- The paper introduces a novel alignment framework that matches summary propositions with source document elements to reverse-engineer human summarization.
- It leverages both manual annotation and automated strategies, including crowdsourcing and SuperPAL, to create comprehensive MDS datasets.
- Baseline evaluations reveal improved salience and evidence detection, while challenges in proposition clustering highlight avenues for future research.
Summary-Source Alignments in Multi-Document Summarization
This essay discusses a systematic approach to multi-document summarization (MDS) through the alignment of summary-source propositions at a granular level. The paper presents methodologies for leveraging summary-source alignments to create datasets suitable for various subtasks involved in MDS, such as salience detection, proposition clustering, and evidence detection.
Introduction to Multi-Document Summarization (MDS)
MDS involves the consolidation of information across multiple documents to extract and synthesize essential points into a coherent summary. Traditional approaches often decomposed the summarization process into subtasks focusing on salience and redundancy detection followed by generation tasks. Recent advancements have motivated the extension of alignment techniques to proposition-level, which offers fine-grained insights into content relationships between source documents and summaries.
Figure 1: An example of proposition-level multi-document-based alignment. Aligned propositions are in the same color and formatting.
Fine-Grained Proposition-Level Alignments
In contrast to previous sentence-level alignments, proposition-level alignments offer precise matching between elements of summaries and their source documents. This paper introduces manual and automated strategies for generating accurate alignments, exploiting these alignments to derive multiple datasets addressing different MDS-related tasks. This novel approach allows for creating high-quality training, development, and test sets from existing datasets like Multi-News.






Figure 2: Deriving SPARK task datasets from our alignments, for a given document set (topic): (a) Alignments - aligned summary-source propositions are marked here by the same color; (b) Salience Detection - all aligned document propositions are to be selected; (c) Proposition Clustering - document propositions aligned with the same summary proposition are to be clustered; (d) Evidence Detection - a summary proposition is the input query, and the document propositions aligned with it are to be extracted as evidence; (e) Text Planning - document proposition clusters are to be grouped and ordered according to the summary sentence structure; (f) Sentence Fusion - document propositions aligning to the same summary sentence are to be fused to generate that sentence; (g) In-context Fusion - all document propositions, marked within the documents, are to be fused to generate the full summary.
Deriving Datasets for MDS Tasks
The alignment framework proposed in the paper supports the derivation of datasets for six distinct tasks: salience detection, proposition coreference clustering, evidence detection, text planning, sentence fusion, and in-context passage fusion. Each task is characterized by distinct goals but inherently interlinked through the proposition alignment mechanism. This approach essentially reverse-engineers the human summarization process, enriching the data suite with automatically derived large-scale datasets for training models on these tasks.
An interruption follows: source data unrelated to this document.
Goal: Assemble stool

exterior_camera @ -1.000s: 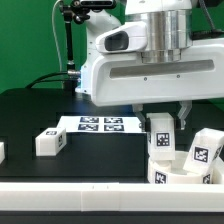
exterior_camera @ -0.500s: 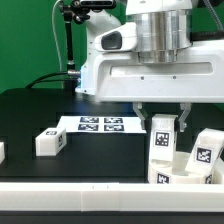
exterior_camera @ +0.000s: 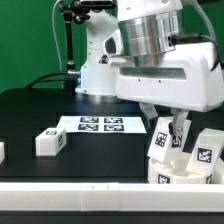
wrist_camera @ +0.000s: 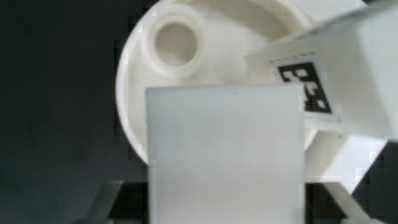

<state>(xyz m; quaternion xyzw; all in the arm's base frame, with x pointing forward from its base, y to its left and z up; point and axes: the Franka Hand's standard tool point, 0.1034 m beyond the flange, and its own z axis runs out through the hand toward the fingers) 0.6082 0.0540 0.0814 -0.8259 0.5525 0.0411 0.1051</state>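
The Panda arm's claw (exterior_camera: 166, 124), its jaws drawn in tight on a white stool leg (exterior_camera: 161, 138), holds the block down onto the round seat (exterior_camera: 172, 172) at the exterior view's right of the black counter (exterior_camera: 30, 115). A second leg (exterior_camera: 205, 152) stands in the seat just beside it. A spare leg (exterior_camera: 50, 142) lies well apart, near the marker board (exterior_camera: 100, 124). In the wrist view the held leg fills the foreground, with the seat's round hole (wrist_camera: 178, 45) beyond. The step looks like seating the leg in its socket. Doing it well likely means a firm grip, the leg brought square to the seat rather than canted, steady downward pressure through any twist, and clearance from the neighbouring leg. A second ago the leg stood upright with its tag squarely facing the exterior camera. Now it leans, the wrist has turned, and the arm's white housing has swung toward the exterior view's right.
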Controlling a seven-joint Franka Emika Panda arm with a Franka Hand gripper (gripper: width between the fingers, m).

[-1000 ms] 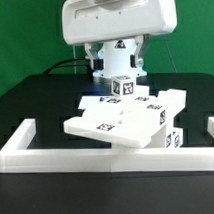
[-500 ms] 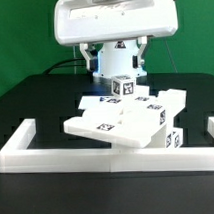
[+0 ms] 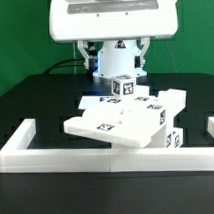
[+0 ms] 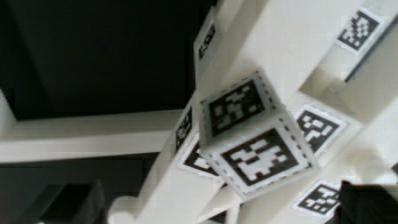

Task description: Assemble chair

Methodology for Annotation and Dataset Collection
The paper outlines a rigorous methodology for manual and automatic annotation of alignments, leveraging crowdsourcing and advanced models to ensure high-quality alignments. Crowdsourcing processes are carefully controlled, ensuring that trained annotators produce reliable data points. The automatic extraction process employs models such as SuperPAL for large-scale dataset compilation, achieving high efficiency and accuracy.
Figure 3: The alignment annotation interface. The annotator marks a span (proposition) in the summary (right) along with all matching spans in the current document (left). To minimize cognitive load, a summary is shown next to a single document at a time.
The paper evaluates several baseline models against the derived datasets, demonstrating the effectiveness of the approach. Finetuned models generally outperform GPT counterparts except in the case of proposition clustering, indicating the potential for improvements in model training and in-context learning examples. Results are benchmarked using token-level F1​ scores and lexical metrics like ROUGE, showing promising directions for future research endeavors.
Discussion on Limitations and Dataset Characteristics
The paper thoroughly discusses the inherent characteristics of the Multi-News dataset—such as redundancy levels and abstractiveness—highlighting challenges like low inter-document redundancy and uneven distribution of information essential for summarization. These insights underline the importance of proposition-level alignments and their impact on quality summarization.
Conclusion
This work accentuates the significance of summary-source proposition alignments in expanding the capabilities of MDS by unveiling datasets for a plethora of subtasks essential to the summarization pipeline. The approach facilitates high-quality data collection from MDS datasets, setting foundations for future advancements in summarization research. It provides researchers with tools and datasets to explore the nuances of multi-document content synthesis.
By systematically addressing alignment strategies, the paper contributes practical applications in real-world summarization contexts, promoting enhanced performance in both stand-alone tasks and within integrated MDS systems. Readers are encouraged to explore the datasets and models provided to further the field of AI-driven document summarization.